- Born: 17 October 1893 Tadcaster, Yorkshire, England
- Died: 8 August 1961 (aged 67) Lymington, Hampshire, England
- Allegiance: United Kingdom
- Branch: Royal Navy (1915–18) Royal Air Force (1918–49)
- Service years: 1915–1949
- Rank: Air Commodore
- Commands: RAF Iceland (1943–45) RAF Silloth (1940–41) No. 209 Squadron RAF (1939–40) No. 201 Squadron RAF (1933–35)
- Conflicts: First World War Second World War
- Awards: Companion of the Order of the Bath Air Force Cross
- Other work: Cricketer

= Cecil Wigglesworth =

English cricketer and Royal Air Force officer

Air Commodore Cecil George Wigglesworth, (17 October 1893 – 8 August 1961) was a Royal Air Force (RAF) officer and cricketer.

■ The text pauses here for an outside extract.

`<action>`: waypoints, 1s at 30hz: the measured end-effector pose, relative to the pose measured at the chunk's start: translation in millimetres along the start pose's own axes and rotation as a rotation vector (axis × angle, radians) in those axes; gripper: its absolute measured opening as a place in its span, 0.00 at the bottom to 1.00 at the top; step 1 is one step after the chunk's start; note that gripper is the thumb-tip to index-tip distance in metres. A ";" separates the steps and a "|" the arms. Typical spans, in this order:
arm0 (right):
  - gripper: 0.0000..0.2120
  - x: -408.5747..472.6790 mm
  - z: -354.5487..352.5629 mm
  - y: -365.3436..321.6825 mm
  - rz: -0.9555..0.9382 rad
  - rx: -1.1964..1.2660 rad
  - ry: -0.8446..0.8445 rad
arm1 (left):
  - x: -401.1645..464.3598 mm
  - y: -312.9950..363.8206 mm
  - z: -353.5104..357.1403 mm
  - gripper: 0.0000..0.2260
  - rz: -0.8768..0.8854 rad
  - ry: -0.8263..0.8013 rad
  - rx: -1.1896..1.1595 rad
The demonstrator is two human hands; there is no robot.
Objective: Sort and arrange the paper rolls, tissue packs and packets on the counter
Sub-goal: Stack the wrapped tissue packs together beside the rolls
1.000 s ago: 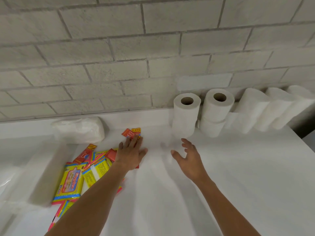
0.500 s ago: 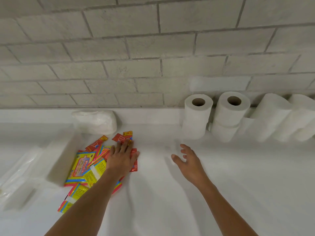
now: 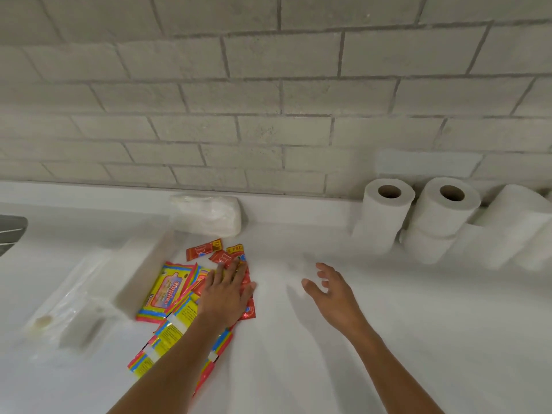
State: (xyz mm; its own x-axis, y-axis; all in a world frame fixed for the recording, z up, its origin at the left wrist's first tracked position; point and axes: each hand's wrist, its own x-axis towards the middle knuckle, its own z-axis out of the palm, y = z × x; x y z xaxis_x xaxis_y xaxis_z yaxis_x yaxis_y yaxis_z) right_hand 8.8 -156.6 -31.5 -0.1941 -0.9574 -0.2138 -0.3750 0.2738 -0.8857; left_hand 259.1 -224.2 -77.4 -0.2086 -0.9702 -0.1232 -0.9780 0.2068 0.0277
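A heap of yellow wipe packs [image 3: 167, 291] and small red packets [image 3: 203, 249] lies left of centre on the white counter [image 3: 418, 339]. My left hand [image 3: 227, 291] rests flat on the red packets, fingers spread, gripping nothing. My right hand [image 3: 334, 291] hovers open over bare counter to the right. A white tissue pack [image 3: 209, 215] sits against the wall behind the heap. White paper rolls stand at the back right: one upright roll [image 3: 380, 219], a stacked pair [image 3: 439, 219], and more rolls leaning [image 3: 513, 225].
A long white box [image 3: 140, 264] lies left of the heap, with a clear plastic bag [image 3: 68, 300] beyond it. A grey tiled wall [image 3: 268, 100] backs the counter. A dark metal edge [image 3: 12, 231] shows at far left.
My left hand has slid back toward me across the packets, drawing them together. My right hand has stayed open over the counter. The view has shifted left.
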 end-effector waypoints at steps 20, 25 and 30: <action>0.21 41.8 151.3 -130.7 -0.048 0.036 0.002 | 20.1 -171.5 -132.2 0.19 -0.015 0.329 -0.328; 0.19 41.4 184.5 -142.5 -0.032 0.058 -0.032 | 22.1 -211.7 -125.3 0.36 -0.186 0.026 -0.211; 0.22 37.4 208.2 -137.8 -0.008 0.075 -0.078 | 17.3 -226.0 -104.7 0.41 -0.238 -0.035 -0.202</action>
State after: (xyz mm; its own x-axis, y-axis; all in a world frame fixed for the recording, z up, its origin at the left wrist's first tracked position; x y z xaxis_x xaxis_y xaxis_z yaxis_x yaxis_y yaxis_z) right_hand 241.9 -249.2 -3.3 -0.1192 -0.9644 -0.2359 -0.3071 0.2618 -0.9150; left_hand 476.7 -300.9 18.1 0.0227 -0.9827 -0.1837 -0.9800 -0.0582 0.1902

A right-handed batsman, he played a first-class match for the Royal Air Force against the Royal Navy in August 1927. In 1930, he played for the Straits Settlements against the Federated Malay States in Kuala Lumpur.

In the RAF, Wigglesworth reached the rank of air commodore. By some accounts he was the original of Biggles. He served in Iceland during the Second World War, where one of his fellow officers was the original of Just William.